The answer must consist of every line in the records that contains the word "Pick".

Supplied data START

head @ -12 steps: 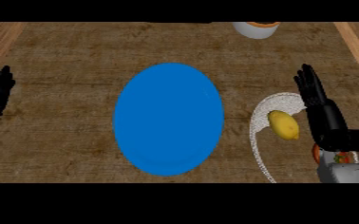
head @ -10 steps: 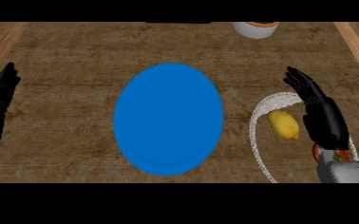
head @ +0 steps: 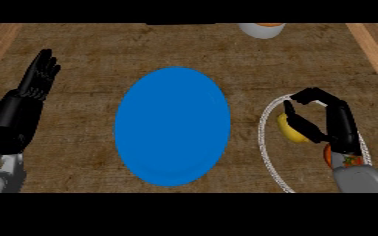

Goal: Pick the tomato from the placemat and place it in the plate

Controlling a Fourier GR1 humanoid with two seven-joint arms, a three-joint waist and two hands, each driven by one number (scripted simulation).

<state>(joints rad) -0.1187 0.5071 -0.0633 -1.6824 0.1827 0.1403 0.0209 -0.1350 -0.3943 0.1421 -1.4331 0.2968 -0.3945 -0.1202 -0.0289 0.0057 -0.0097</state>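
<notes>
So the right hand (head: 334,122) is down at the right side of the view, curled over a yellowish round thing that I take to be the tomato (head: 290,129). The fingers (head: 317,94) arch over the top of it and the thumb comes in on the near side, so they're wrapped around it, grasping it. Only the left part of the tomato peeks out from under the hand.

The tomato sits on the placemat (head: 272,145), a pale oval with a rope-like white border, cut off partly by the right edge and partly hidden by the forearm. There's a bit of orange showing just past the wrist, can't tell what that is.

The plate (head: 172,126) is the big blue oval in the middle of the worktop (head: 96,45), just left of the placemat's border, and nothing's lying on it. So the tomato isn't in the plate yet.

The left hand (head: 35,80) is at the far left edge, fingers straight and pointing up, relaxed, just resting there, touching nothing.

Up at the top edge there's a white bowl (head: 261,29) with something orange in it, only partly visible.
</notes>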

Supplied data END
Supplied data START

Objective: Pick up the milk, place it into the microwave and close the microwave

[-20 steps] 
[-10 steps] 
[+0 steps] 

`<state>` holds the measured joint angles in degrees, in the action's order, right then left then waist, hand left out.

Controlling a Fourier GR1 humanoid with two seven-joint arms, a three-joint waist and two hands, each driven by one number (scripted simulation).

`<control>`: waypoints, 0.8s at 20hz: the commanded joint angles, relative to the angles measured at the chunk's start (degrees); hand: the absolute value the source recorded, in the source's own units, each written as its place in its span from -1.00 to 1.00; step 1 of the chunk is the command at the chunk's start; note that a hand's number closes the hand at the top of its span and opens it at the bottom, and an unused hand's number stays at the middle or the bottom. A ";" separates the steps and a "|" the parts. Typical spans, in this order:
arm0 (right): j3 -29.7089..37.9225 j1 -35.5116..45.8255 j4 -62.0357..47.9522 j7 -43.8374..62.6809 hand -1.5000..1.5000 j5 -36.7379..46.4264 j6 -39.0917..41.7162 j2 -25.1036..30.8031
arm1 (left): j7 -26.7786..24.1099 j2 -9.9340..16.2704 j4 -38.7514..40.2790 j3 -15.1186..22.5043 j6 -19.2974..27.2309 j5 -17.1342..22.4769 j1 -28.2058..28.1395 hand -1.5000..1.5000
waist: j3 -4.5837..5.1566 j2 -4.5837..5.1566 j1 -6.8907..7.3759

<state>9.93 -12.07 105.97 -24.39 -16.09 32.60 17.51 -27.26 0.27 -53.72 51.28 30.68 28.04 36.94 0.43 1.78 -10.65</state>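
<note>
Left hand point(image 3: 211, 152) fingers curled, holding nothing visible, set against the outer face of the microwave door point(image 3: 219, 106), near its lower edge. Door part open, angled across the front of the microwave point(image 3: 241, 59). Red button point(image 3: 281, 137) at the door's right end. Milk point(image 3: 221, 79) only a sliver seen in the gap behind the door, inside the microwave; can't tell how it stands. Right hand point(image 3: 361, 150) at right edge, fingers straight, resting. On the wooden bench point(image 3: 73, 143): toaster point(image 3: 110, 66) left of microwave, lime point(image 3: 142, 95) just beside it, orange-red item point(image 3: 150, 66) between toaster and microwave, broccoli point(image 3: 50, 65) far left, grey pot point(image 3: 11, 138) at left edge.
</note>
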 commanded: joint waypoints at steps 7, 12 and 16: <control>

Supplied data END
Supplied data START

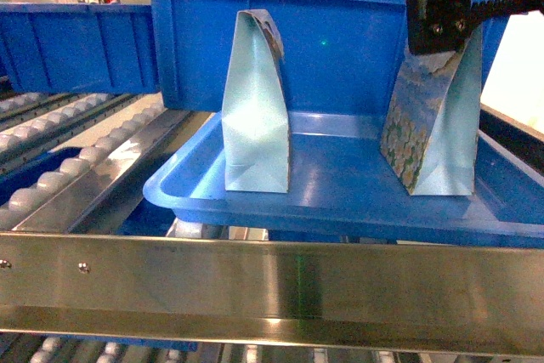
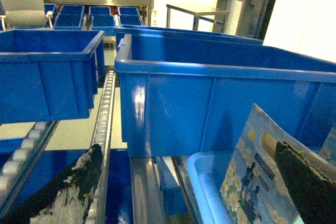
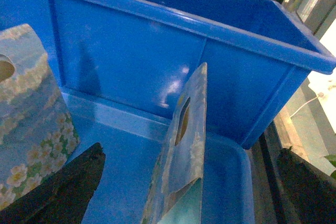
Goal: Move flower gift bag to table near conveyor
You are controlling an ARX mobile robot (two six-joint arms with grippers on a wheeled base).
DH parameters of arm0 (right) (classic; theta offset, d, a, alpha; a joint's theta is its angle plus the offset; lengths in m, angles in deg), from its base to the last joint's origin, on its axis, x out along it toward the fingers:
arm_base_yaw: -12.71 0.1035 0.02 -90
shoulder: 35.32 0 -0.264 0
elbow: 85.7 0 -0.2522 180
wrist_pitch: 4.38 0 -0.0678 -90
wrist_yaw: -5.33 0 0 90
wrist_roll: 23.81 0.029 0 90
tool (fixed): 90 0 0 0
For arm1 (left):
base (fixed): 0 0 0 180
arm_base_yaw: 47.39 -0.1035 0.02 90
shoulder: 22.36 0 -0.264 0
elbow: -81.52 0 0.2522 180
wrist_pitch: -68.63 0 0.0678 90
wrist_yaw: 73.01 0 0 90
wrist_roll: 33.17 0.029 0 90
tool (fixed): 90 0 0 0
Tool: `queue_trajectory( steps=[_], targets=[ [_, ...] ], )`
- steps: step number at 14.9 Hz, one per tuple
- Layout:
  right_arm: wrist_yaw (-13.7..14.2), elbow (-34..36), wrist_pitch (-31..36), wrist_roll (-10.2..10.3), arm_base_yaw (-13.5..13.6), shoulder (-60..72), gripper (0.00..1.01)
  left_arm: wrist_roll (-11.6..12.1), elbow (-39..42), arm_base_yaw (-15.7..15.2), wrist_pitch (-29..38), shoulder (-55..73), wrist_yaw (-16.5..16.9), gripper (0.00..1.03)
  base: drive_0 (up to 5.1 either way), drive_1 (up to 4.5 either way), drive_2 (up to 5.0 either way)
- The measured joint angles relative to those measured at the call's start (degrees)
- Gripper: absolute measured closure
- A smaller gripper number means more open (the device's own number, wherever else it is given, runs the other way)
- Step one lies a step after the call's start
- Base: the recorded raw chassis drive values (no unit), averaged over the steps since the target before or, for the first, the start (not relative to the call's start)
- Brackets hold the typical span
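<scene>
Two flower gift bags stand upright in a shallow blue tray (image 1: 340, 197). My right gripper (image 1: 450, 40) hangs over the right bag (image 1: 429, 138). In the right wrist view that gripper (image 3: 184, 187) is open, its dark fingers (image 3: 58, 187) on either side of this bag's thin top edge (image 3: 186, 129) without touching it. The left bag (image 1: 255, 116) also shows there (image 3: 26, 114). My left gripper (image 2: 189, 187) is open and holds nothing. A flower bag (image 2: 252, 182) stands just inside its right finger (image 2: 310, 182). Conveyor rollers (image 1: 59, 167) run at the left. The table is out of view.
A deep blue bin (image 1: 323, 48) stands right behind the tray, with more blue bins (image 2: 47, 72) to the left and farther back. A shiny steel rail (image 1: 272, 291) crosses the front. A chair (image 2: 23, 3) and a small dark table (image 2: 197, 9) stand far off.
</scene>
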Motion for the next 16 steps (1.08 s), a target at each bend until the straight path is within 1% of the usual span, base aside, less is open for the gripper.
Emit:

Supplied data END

• **Solution for this task**:
Goal: Pick the tomato from the placemat and place it in the plate
Objective: Pick up the milk, place it into the microwave and close the microwave

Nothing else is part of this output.